The air is crisp, the leaves on the trees are turning colors, and the smell of warm pumpkin spice is in the air! It’s finally time for some beautiful light and fluffy Pumpkin Spice Pancakes! What better way is there to start your chilly autumn morning? Begin with a tall stack of warm, golden pumpkin spiced goodness, mercilessly drowned in maple syrup, crowned with a pillow of creamy yogurt, and blanketed in freshly chopped pecans.
If autumn had a flavor – it would be this one. These pancakes warm you up from the inside out and give you all the autumn feels!
A Tried and True Family Recipe
Every morning from September through October, my family must have a big piping hot mug of Pumpkin Spice Coffee with Pumpkin Spice Creamer. Then when the weekend finally comes, it’s time to make a tall stack of these light and fluffy Pumpkin Spiced Pancakes. In fact, this is the kid’s most requested breakfast every morning, all autumn long.
This recipe is actually my husband’s own. He makes the best pancakes in this family. In fact, he makes the best pancakes that I’ve ever eaten! So today (with his permission). I am sharing his recipe with the world. After all, we can’t keep such a treasure to ourselves. It just wouldn’t be fair!

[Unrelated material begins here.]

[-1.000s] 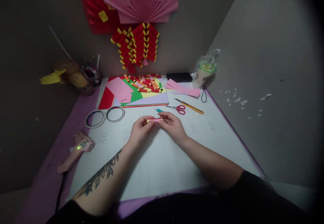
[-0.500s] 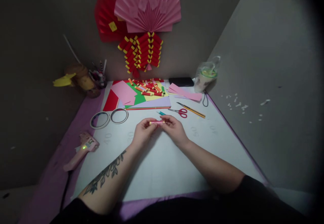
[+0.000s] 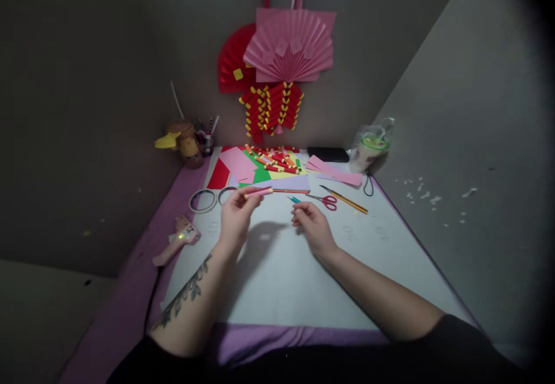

Cooking Tips and Suggestions
- If using a stainless steel skillet, coat the bottom of the skillet with vegetable oil. This will also give a crispier edge to the pancake, which I prefer.
- Did you make too many Pancakes? These will freeze very well in a zipped-top-freezer bag. They reheat wonderfully in a toaster oven, skillet, or microwave.
- If the bottoms of the pancakes are too dark, but the bubbles are still collapsing, then the skillet is too hot. Remove from the heat, and turn down the temperature. After about a minute, return the skillet to the heat and try again.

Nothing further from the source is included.